Copy each line of the material below that includes the string "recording".

*** Opening Data for review ***

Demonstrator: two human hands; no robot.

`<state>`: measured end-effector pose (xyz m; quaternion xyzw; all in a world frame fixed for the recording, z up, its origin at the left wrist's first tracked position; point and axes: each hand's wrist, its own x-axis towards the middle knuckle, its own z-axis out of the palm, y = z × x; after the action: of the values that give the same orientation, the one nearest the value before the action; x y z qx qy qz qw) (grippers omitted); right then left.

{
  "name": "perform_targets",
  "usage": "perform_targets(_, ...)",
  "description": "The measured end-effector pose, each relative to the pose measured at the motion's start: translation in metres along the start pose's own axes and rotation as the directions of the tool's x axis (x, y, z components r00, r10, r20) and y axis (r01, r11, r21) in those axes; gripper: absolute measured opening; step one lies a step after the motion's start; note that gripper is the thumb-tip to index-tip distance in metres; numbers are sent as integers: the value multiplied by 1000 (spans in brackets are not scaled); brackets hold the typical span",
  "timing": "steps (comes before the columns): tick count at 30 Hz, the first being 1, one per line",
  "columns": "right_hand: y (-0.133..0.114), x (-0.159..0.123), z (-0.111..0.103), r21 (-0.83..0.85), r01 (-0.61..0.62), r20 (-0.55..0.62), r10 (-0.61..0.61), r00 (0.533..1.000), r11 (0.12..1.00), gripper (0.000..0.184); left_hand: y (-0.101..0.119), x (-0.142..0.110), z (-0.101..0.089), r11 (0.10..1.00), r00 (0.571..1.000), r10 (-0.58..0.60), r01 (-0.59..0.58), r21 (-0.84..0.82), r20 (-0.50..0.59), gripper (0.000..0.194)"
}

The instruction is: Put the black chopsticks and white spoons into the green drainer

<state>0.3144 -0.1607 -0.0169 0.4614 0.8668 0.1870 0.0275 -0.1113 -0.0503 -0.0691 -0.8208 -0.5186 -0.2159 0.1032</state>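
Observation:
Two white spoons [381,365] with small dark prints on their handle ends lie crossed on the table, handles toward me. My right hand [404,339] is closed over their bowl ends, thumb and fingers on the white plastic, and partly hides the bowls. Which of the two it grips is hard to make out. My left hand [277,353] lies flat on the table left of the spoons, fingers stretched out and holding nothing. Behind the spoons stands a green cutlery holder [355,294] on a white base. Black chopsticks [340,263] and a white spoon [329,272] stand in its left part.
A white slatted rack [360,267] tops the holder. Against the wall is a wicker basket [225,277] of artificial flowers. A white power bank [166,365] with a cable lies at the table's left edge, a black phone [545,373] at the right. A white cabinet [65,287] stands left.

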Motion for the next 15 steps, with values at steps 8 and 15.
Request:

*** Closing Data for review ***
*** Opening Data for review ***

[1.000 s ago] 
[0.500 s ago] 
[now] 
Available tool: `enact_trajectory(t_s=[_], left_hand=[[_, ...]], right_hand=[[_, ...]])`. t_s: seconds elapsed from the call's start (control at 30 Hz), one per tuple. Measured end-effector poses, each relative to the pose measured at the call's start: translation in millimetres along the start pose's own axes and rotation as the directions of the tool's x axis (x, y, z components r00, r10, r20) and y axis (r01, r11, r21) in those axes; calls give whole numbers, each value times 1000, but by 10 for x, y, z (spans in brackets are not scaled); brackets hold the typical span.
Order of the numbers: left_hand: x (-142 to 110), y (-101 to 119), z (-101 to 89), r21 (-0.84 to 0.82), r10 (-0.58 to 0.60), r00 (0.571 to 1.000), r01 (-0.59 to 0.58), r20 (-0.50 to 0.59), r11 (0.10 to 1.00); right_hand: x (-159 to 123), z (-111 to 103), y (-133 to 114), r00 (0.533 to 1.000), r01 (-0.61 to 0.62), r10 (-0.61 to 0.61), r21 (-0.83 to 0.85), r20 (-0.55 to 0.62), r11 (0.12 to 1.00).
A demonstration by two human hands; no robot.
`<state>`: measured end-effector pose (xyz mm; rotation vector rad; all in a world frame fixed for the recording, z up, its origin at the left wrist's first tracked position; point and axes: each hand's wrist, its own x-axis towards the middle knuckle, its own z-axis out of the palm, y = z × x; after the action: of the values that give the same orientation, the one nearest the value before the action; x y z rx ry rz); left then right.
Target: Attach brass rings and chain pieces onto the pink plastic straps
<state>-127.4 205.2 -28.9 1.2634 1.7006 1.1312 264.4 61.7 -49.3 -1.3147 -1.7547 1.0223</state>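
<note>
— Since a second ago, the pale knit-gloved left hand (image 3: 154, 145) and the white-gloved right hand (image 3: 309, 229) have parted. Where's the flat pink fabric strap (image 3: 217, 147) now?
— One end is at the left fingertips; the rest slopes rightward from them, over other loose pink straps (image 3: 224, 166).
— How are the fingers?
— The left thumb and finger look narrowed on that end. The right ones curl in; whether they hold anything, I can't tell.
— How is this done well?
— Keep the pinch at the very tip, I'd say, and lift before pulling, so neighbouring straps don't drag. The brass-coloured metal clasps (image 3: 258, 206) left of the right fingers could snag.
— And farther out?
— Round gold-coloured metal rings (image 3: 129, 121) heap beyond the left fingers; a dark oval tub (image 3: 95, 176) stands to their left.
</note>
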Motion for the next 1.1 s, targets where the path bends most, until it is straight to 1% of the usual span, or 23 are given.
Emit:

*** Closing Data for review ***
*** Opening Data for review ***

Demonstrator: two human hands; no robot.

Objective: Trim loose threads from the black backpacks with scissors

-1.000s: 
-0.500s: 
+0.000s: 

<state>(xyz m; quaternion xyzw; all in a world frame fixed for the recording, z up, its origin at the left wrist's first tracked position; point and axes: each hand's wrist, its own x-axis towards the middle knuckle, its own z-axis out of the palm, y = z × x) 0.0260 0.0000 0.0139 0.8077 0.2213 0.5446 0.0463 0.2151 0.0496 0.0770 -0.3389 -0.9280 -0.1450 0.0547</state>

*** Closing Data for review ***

• Response below:
`<state>`: measured end-effector pose (xyz m; quaternion xyzw; all in a world frame fixed for the recording, z up, its origin at the left wrist's first tracked position; point and axes: each hand's wrist, its own x-axis towards the middle knuckle, its own z-axis out of the palm, y = z × x; after the action: of the values that give the same orientation, the one nearest the value before the action; x y z qx qy qz qw) (grippers omitted); right then left.
`<state>`: measured end-effector pose (xyz mm; rotation vector rad; all in a world frame fixed for the recording, z up, its origin at the left wrist's first tracked position; point and axes: each hand's wrist, its own x-axis towards the middle knuckle, its own z-axis out of the palm, y = z × x; after the action: of the values that give the same orientation, the one nearest the value before the action; x y z rx ry rz); left then right.
<state>(xyz m; quaternion xyzw; all in a world frame fixed for the recording, z up, its origin at the left wrist's first tracked position; point and axes: each hand's wrist, its own x-axis towards the middle knuckle, its own z-axis out of the palm, y = z × x) 0.0260 0.0000 0.0139 0.8077 0.2213 0.5446 0.0463 0.2151 0.0496 0.0770 -0.3389 -0.9280 -0.1450 0.0547</state>

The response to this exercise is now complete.